## Your assignment
Any picture in the listing is left out of the copy; all else is duplicated exactly.

══ The data

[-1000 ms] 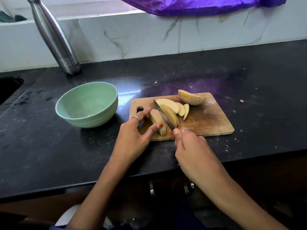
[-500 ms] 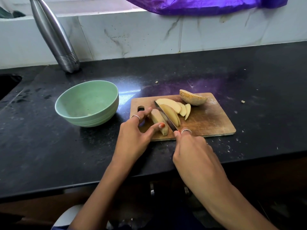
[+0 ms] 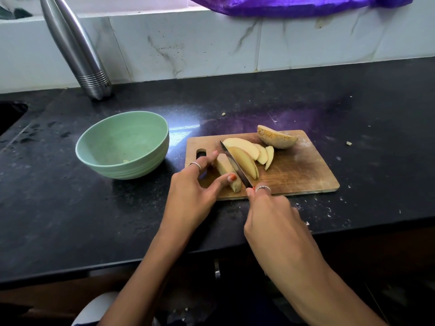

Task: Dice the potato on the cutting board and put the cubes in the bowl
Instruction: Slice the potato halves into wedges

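Black speckled desk [image 3: 70,208], marble backsplash. Potato [image 3: 240,156] in pale wedges, frame centre. Left hand [image 3: 195,194] pinching wedge; right hand [image 3: 270,215] gripping knife [image 3: 235,164].

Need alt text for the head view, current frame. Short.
A person's right hand holds a steel-bladed knife cutting pale potato slices on a rectangular wooden cutting board, while the left hand pinches one potato piece. A pale green bowl sits left of the board on the black stone counter.
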Tool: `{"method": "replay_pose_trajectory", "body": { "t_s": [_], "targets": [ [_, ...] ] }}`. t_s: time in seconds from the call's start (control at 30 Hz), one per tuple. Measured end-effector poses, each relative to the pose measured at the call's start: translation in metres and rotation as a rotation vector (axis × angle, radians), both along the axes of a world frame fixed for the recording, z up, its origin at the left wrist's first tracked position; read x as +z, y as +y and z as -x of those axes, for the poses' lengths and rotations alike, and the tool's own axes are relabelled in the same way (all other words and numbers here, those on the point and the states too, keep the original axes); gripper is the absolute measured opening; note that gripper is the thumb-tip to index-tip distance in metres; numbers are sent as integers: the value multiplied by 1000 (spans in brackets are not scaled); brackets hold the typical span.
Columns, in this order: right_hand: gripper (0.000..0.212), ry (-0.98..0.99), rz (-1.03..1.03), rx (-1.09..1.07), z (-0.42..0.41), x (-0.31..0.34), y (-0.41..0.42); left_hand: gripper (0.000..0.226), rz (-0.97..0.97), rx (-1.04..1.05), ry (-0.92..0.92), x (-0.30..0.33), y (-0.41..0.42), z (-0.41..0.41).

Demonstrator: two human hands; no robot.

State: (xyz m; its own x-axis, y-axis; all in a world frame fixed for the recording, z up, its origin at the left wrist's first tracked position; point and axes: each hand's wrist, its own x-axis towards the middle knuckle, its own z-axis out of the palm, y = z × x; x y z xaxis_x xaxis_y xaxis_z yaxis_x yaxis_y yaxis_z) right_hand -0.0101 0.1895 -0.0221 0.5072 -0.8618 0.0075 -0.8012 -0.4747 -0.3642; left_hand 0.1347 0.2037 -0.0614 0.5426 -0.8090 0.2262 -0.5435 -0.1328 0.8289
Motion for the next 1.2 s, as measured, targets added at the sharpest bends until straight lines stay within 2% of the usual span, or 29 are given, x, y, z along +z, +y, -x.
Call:
{"method": "replay_pose_trajectory", "body": {
  "t_s": [0.23,0.5,0.63,0.77,1.1,1.2],
  "targets": [
    [21,-18,-17,11,-20,6,-17,57,7,-2,-9,-2,-2,-1],
    [18,17,-179,-5,-10,2,-15,66,30,-27,-16,-4,-2,-1],
    [12,11,-196,-21,-19,9,-20,60,34,-33,-22,-2,-1,0],
    [23,6,-206,0,-30,12,-29,54,36,-24,-36,-1,0,1],
    [16,113,-255,-29,-22,9,-22,54,46,-35,-6,-2,-2,0],
    [33,184,-299,21,-35,12,-39,53,46,-36,-14,-1,-2,-1]
  ]
}}
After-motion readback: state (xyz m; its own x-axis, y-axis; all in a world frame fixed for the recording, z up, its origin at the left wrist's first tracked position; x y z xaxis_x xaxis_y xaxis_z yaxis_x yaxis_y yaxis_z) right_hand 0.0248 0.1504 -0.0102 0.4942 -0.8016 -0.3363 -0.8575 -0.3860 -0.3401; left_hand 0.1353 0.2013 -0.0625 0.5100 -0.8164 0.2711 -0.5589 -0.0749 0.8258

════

## Answer below
[-1000 ms] 
[-500 ms] 
[+0 ms] 

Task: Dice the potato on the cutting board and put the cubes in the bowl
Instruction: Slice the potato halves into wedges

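Black speckled desk [image 3: 70,208], marble backsplash. Potato [image 3: 240,156] in pale wedges, frame centre. Left hand [image 3: 195,194] pinching wedge; right hand [image 3: 270,215] gripping knife [image 3: 235,164].

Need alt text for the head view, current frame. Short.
A person's right hand holds a steel-bladed knife cutting pale potato slices on a rectangular wooden cutting board, while the left hand pinches one potato piece. A pale green bowl sits left of the board on the black stone counter.
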Tool: `{"method": "replay_pose_trajectory", "body": { "t_s": [_], "targets": [ [_, ...] ] }}`. t_s: time in seconds from the call's start (control at 30 Hz), one per tuple. Measured end-effector poses, each relative to the pose measured at the call's start: translation in metres and rotation as a rotation vector (axis × angle, radians), both along the axes of a world frame fixed for the recording, z up, its origin at the left wrist's first tracked position; read x as +z, y as +y and z as -x of those axes, for the poses' lengths and rotations alike, and the tool's own axes are relabelled in the same way (all other words and numbers here, those on the point and the states too, keep the original axes); gripper is the absolute measured opening; note that gripper is the thumb-tip to index-tip distance in metres; numbers are sent as integers: the value multiplied by 1000 (spans in brackets are not scaled); brackets hold the typical span.
Columns, in this order: right_hand: gripper (0.000..0.212), ry (-0.98..0.99), rz (-1.03..1.03), rx (-1.09..1.07), z (-0.42..0.41), x (-0.31..0.34), y (-0.41..0.42); left_hand: gripper (0.000..0.226), rz (-0.97..0.97), rx (-1.04..1.05), ry (-0.92..0.92), x (-0.30..0.33), y (-0.41..0.42), z (-0.41..0.41).

Demonstrator: two human hands; no robot.

State: (xyz m; its own x-axis, y-axis; all in a world frame fixed for the recording, z up, its origin at the left wrist's first tracked position; point and axes: each hand's wrist, its own x-axis towards the middle knuckle, its own z-axis out of the palm, y = z × x; x y z xaxis_x xaxis_y xaxis_z yaxis_x yaxis_y yaxis_z) right_hand -0.0101 0.1895 -0.0221 0.5072 -0.8618 0.0075 -0.8012 -0.4747 -0.3642; left_hand 0.1347 0.2037 -0.0614 0.5426 -0.8090 0.2262 -0.5435 -0.1328 0.8289
Motion for the next 1.2 s, as measured, targets added at the sharpest bends until straight lines stay within 2% of the usual span, or 29 are given, x, y, z along +z, +y, -x.
Call:
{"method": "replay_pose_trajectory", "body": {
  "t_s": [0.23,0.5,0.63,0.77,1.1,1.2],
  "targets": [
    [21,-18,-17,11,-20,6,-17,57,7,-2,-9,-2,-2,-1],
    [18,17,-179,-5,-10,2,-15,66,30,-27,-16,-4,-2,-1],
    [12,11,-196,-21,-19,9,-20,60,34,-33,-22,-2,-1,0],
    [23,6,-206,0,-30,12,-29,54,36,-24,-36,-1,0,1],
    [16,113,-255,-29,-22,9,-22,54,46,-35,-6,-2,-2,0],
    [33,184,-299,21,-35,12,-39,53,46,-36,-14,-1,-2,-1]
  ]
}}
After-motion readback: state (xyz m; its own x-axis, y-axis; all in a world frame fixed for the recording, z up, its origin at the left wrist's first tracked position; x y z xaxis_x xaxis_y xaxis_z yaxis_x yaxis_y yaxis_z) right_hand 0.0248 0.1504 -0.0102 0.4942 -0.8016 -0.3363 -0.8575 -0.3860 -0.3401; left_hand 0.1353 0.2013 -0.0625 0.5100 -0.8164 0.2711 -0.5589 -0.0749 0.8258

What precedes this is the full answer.